Twist and higher modes of a complex scalar field at the threshold of collapse (2511.04649v1)

Abstract: We investigate the threshold of collapse of a massless complex scalar field in axisymmetric spacetimes under the ansatz of Choptuik et al. 2004, in which a symmetry depending on the azimuthal parameter $m$ is imposed on the scalar field. This allows for both non-vanishing twist and angular momentum. We extend earlier work to include higher angular modes. Using the pseudospectral code bamps with a new adapted symmetry reduction method, which we call $m$-cartoon, and a generalized twist-compatible apparent horizon finder, we evolve near-critical initial data to the verge of black hole formation for the lowest nontrivial modes, $m=1$ and $m=2$. For $m=1$ we recover discrete self-similarity with echoing period $\Delta\simeq0.42$ and power-law scaling with exponent $\gamma\simeq0.11$, consistent with earlier work. For $m=2$ we find that universality is maintained within this nonzero fixed-$m$ symmetry class but with smaller period and critical exponents, $\Delta\simeq0.09$ and $\gamma\simeq0.035$, establishing an explicit dependence of the critical solution on the angular mode. Analysis of the relation between the angular momentum and the mass of apparent horizons at the instant of formation, $J_{\mathrm{AH}}{-}M_{\mathrm{AH}}$, shows that the effect of angular momentum is minimal at the threshold, with $\chi_{\mathrm{AH}}=J_{\mathrm{AH}}/M_{\mathrm{AH}}^2\to0$, and, therefore, excludes extremal black holes for the families under consideration.

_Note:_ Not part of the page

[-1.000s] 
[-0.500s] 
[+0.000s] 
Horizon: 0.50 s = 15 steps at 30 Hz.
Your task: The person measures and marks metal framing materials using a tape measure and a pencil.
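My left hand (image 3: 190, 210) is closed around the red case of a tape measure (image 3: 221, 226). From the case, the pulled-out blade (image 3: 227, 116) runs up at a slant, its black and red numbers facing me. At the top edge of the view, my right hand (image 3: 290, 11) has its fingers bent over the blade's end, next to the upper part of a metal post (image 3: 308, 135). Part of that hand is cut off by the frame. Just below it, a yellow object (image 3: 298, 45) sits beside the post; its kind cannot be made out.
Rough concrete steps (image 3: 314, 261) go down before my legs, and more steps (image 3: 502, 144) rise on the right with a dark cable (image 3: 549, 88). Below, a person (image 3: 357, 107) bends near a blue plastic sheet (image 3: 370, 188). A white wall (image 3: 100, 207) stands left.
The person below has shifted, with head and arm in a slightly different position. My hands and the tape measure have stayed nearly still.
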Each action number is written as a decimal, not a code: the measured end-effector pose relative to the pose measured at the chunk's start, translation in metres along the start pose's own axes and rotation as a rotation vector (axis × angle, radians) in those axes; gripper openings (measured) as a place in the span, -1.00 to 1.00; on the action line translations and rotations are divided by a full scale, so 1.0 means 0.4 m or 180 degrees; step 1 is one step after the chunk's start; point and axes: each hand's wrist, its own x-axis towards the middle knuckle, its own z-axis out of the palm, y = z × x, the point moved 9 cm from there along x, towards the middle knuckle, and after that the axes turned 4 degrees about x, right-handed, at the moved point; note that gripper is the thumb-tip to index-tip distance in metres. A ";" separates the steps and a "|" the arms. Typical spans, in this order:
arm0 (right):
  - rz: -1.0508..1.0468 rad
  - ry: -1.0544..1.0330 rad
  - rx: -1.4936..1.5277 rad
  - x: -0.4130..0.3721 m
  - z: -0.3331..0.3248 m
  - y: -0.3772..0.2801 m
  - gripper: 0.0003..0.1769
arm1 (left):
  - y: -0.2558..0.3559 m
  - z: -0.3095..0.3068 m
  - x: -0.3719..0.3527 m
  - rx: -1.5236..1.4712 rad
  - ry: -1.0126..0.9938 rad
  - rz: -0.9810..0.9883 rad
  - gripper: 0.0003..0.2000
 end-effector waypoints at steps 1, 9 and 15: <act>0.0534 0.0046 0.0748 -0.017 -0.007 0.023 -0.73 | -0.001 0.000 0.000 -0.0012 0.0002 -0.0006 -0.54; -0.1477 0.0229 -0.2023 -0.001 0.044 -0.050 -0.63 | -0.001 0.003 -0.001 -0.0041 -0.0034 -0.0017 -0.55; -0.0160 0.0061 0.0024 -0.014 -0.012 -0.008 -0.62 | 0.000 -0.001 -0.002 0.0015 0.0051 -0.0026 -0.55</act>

Our results demonstrate that while universality and DSS hold within each $m$-sector, the critical universal values vary with $m$, and neither extremality nor bifurcation occur in the complex scalar field model within the families considered here.

• The paper introduces a novel approach to explore twist and higher angular modes, revealing mode-specific discrete self-similarity and scaling exponents.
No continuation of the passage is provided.